Coincidiendo con la efervescencia cultural de la Francia prerrevolucionaria, una serie de teóricos, como el abad jesuita Marc-Antoine Laugier (Essai sur l’architecture, 1753) preconizaron como reacción frente a los excesos del rococó una vuelta a los modelos clásicos, más racionales y humanistas.

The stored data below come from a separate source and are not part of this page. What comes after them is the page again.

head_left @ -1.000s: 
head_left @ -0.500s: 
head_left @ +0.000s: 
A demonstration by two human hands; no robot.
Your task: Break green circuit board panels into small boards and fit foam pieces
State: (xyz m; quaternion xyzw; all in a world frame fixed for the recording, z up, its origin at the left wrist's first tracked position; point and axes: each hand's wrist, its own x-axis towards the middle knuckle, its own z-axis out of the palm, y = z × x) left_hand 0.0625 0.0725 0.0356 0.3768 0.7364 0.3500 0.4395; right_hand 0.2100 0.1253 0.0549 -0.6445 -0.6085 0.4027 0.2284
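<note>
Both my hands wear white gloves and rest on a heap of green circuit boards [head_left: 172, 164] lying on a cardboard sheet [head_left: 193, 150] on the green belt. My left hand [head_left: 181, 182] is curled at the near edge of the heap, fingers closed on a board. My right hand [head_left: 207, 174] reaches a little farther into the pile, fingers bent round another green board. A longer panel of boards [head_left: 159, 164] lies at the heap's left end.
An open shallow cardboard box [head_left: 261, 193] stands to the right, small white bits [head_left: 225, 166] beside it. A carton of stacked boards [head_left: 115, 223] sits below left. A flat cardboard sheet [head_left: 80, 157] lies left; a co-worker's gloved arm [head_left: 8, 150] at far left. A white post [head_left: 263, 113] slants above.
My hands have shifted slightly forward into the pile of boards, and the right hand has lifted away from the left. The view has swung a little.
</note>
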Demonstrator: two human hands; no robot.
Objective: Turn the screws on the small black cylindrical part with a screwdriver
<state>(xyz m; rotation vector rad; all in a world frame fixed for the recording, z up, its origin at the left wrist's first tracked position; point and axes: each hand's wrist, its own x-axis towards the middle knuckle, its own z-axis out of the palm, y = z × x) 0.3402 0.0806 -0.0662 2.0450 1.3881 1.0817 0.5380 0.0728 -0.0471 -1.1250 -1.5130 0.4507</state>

Por otra parte, gracias a los descubrimientos de la incipiente arqueología, volvió a ponerse de manifiesto la excelencia de la arquitectura griega y romana, que defendían los escritos y grabados de Piranesi (defensor de los modelos romanos), o de James Stuart y Nicholas Revett (defensores del dórico griego en su libro The Antiquities of Athens, 1762). En Inglaterra, la ausencia de barroco pleno permitió a la arquitectura mantener ciertos tintes clasicistas durante el siglo XVIII, como muestra el palacio de Blenheim (1705), obra de John Vanbrugh. Sin embargo, las ideas continentales cristalizaron rápidamente en las obras de numerosos arquitectos ingleses, como Richard Burlington, William Kent o John Wood, que retomaron con interés la obra de Palladio y de su sucesor Inigo Jones. Más tarde, esta arquitectura neopalladiana evolucionó hacia un estilo típicamente inglés llamado estilo georgiano. En el declive del clasicismo aparece en Londres la figura de John Soane, un arquitecto enormemente imaginativo cuya obra fundamental, el Banco de Inglaterra (1788-1808), se ha perdido casi por entero. El estilo neoclásico se transmitió a las colonias norteamericanas, donde además se hizo notar la influencia revolucionaria francesa. Entre las figuras más destacadas están Samuel MacIntire (que posteriormente desarrolló el estilo federal como expresión de la independencia de Estados Unidos) y los neopalladianos Thomas Jefferson y Benjamin Henry Latrobe.
Una de las primeras grandes obras neoclasicistas francesas es la iglesia de Sainte Geneviève (llamada también el Panteón, comenzada en 1757) en París, obra de Jacques-Germain Soufflot, que combina la elegancia de los órdenes griegos con la audacia constructiva de los edificios góticos. En la época cercana a la Revolución aparecen en Francia una serie de arquitectos neoclasicistas, como Claude-Nicolas Ledoux y Étienne-Louis Boullée, conocidos como ‘los arquitectos visionarios’, cuyos numerosos proyectos no ejecutados servirán de germen para la arquitectura contemporánea. Su arquitectura es moralizante, defensora de la abstracción más estricta, y se basa en la combinación de elementos geométricos puros. En España, el reinado de Carlos III trajo las ideas de la Ilustración, y con ellas la arquitectura clasicista. Entre los arquitectos más destacados de lo que se llamó en España ‘la arquitectura de la razón’ cabe citar a Ventura Rodríguez, autor de la fachada de la catedral de Pamplona (1783), y a Juan de Villanueva, que además de utilizar con rigor los lenguajes clásicos fue capaz de concebir una arquitectura original, basada en la complejidad de los espacios, de la que su mejor ejemplo es el Museo del Prado (1785) en Madrid.